## Task to carry out
Drop all images. Then write out each line below exactly as given.

## Dataset extract
========================================
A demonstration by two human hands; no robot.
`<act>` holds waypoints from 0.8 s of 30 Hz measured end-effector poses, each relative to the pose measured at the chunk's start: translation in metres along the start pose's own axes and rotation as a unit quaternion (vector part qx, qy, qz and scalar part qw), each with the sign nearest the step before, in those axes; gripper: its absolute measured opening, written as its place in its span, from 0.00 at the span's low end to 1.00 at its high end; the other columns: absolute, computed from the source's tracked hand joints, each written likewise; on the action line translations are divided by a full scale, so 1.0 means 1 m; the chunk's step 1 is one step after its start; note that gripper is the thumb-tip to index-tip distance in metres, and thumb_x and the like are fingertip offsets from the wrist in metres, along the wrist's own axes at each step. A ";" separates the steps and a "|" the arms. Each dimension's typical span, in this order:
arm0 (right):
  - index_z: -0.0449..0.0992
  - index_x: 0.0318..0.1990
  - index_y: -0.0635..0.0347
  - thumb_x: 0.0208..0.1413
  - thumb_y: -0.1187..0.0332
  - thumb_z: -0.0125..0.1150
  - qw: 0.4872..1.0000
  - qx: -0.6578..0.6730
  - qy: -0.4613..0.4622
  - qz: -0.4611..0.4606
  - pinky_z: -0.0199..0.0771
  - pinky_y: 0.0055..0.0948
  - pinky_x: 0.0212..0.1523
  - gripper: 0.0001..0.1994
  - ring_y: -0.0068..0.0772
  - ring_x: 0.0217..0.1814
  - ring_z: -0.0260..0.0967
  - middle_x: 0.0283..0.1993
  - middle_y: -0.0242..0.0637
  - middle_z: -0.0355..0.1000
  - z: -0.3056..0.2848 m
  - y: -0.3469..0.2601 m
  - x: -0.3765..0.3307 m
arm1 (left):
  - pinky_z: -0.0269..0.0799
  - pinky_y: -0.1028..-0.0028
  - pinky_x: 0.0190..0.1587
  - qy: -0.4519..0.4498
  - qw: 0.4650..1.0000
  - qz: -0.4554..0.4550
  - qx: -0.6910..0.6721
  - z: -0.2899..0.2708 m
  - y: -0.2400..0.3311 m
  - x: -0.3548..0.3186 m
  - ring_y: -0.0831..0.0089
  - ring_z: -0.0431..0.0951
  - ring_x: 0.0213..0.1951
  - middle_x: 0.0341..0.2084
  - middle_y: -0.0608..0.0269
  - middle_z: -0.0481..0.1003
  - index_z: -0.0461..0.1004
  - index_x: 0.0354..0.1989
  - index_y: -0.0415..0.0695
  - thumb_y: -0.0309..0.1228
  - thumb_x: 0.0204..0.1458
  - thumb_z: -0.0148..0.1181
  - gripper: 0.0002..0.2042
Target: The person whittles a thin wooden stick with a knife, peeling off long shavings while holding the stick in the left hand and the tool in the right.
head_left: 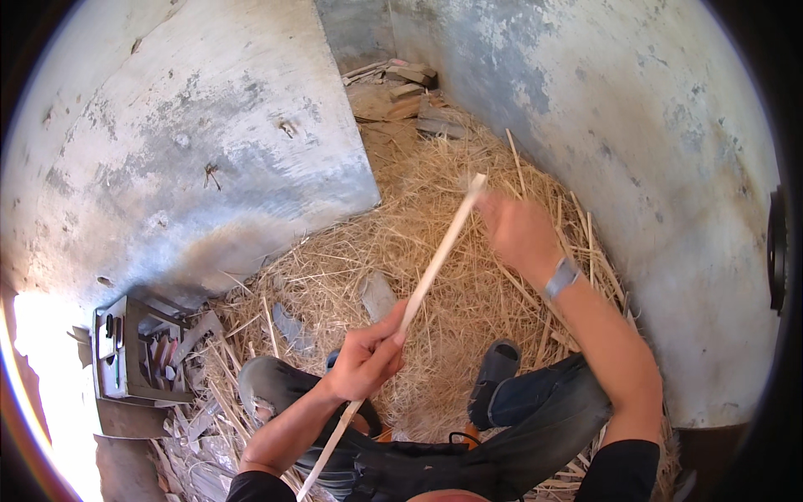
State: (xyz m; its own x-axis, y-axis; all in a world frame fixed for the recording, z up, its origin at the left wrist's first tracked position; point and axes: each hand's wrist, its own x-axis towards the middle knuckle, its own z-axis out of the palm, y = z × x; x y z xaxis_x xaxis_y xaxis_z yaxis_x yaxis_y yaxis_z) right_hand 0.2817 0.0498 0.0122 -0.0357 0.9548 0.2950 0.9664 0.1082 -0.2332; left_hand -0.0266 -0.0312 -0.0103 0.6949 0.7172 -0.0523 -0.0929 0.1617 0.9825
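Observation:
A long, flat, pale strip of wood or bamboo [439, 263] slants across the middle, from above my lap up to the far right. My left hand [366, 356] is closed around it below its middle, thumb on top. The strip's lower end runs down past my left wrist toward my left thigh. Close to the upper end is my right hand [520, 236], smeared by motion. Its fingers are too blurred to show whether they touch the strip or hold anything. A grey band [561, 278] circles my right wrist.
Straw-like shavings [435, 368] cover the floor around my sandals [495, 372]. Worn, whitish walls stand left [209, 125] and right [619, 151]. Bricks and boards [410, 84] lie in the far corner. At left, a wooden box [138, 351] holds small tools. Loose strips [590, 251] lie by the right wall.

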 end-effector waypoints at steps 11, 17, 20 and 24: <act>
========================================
## Your solution
A demonstration by two human hands; no robot.
`<act>` holds waypoints from 0.8 s of 30 Hz measured end-effector poses, each relative to the pose measured at the chunk's start: translation in metres along the start pose's own axes and rotation as a unit quaternion (vector part qx, qy, qz and scalar part qw), each with the sign nearest the step before, in those axes; gripper: its absolute measured opening, written as its place in its span, from 0.00 at the span's low end to 1.00 at its high end; the other columns: absolute, computed from the source's tracked hand joints, each written likewise; on the action line translations are divided by a full scale, so 1.0 means 1 m; the chunk's step 1 is one step after its start; note that gripper is the thumb-tip to index-tip distance in metres, and thumb_x and the like are fingertip offsets from the wrist in metres, along the wrist's own axes at each step. A ";" separates the steps and a "|" the arms. Each dimension's typical span, in this order:
arm0 (right):
  - index_z: -0.0449..0.0992
  - index_x: 0.0318..0.1990
  - index_y: -0.0635..0.0347
  - thumb_x: 0.0208..0.1413
  - thumb_y: -0.1187..0.0332
  - thumb_z: -0.0125..0.1150
  - qw: 0.4872..1.0000
  - qx: -0.6578..0.6730
  - qy: -0.4613..0.4622
  - qz: -0.4611..0.4606
  - pinky_z: -0.0199..0.0771
  - pinky_y: 0.0055..0.0948
  - pinky_x: 0.0212..0.1523
  - gripper: 0.0001..0.1994
  - ring_y: -0.0068..0.0772
  - ring_x: 0.0217..0.1814
  - ring_z: -0.0260..0.0967
  - middle_x: 0.0283..0.1993
  - middle_y: -0.0242..0.0637
  - middle_z: -0.0355..0.1000
  - z: -0.3056..0.2848 m
  - y: -0.3469..0.2601 m
  - x: -0.3765..0.3307 m
arm1 (left):
  - pinky_z: -0.0269..0.0799
  - pinky_y: -0.1028..-0.0028
  - pinky_x: 0.0190..0.1587
  - qy: -0.4519..0.4498
  - qw: 0.4650..1.0000
  - qz: -0.4554..0.4550
  - qx: -0.6910..0.6721
  - z: -0.2899..0.2708 m
  - y: -0.2400..0.3311 m
  - x: -0.3548..0.3186 m
  - ring_y: -0.0831..0.0089
  - ring_z: -0.0431..0.0951
  - ring_x: 0.0213..0.1951
  - middle_x: 0.0341..0.2084
  - middle_y: -0.0608..0.0269
  - middle_z: -0.0481..0.1003
  - index_z: -0.0461..0.1004
  - index_x: 0.0354..0.1989
  - index_y: -0.0415..0.0695
  - thumb_y: -0.0309..0.1228
  - thumb_x: 0.0204..0.1458
  - thumb_z: -0.0148..0.1181
  - gripper: 0.0002..0.2042
Target: The person whittles a thin wooden stick with a knife, peeling off long shavings while holding the stick in the left hand and the tool in the right.
head_left: 
State: (xyz m; its own x-axis, y-axis; all in a world frame fixed for the recording, z up, its origin at the left wrist's first tracked position; point and axes: each hand's wrist, its own x-axis towards the middle knuckle, its own z-axis out of the palm, y = z × x; x y z xaxis_x xaxis_y xaxis_z yaxis_x yaxis_y yaxis_z) right_hand 0.2817 0.0498 0.0122 -0.0357 0.9548 0.2950 0.9664 0.1082 -0.2332; left_hand -0.0266 -0.0312 -0.0103 0.6949 0.7172 -0.0523 -0.0929 0.1617 0.9825
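Observation:
A long, flat, pale strip of wood or bamboo [439, 263] slants across the middle, from above my lap up to the far right. My left hand [366, 356] is closed around it below its middle, thumb on top. The strip's lower end runs down past my left wrist toward my left thigh. Close to the upper end is my right hand [520, 236], smeared by motion. Its fingers are too blurred to show whether they touch the strip or hold anything. A grey band [561, 278] circles my right wrist.
Straw-like shavings [435, 368] cover the floor around my sandals [495, 372]. Worn, whitish walls stand left [209, 125] and right [619, 151]. Bricks and boards [410, 84] lie in the far corner. At left, a wooden box [138, 351] holds small tools. Loose strips [590, 251] lie by the right wall.
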
 end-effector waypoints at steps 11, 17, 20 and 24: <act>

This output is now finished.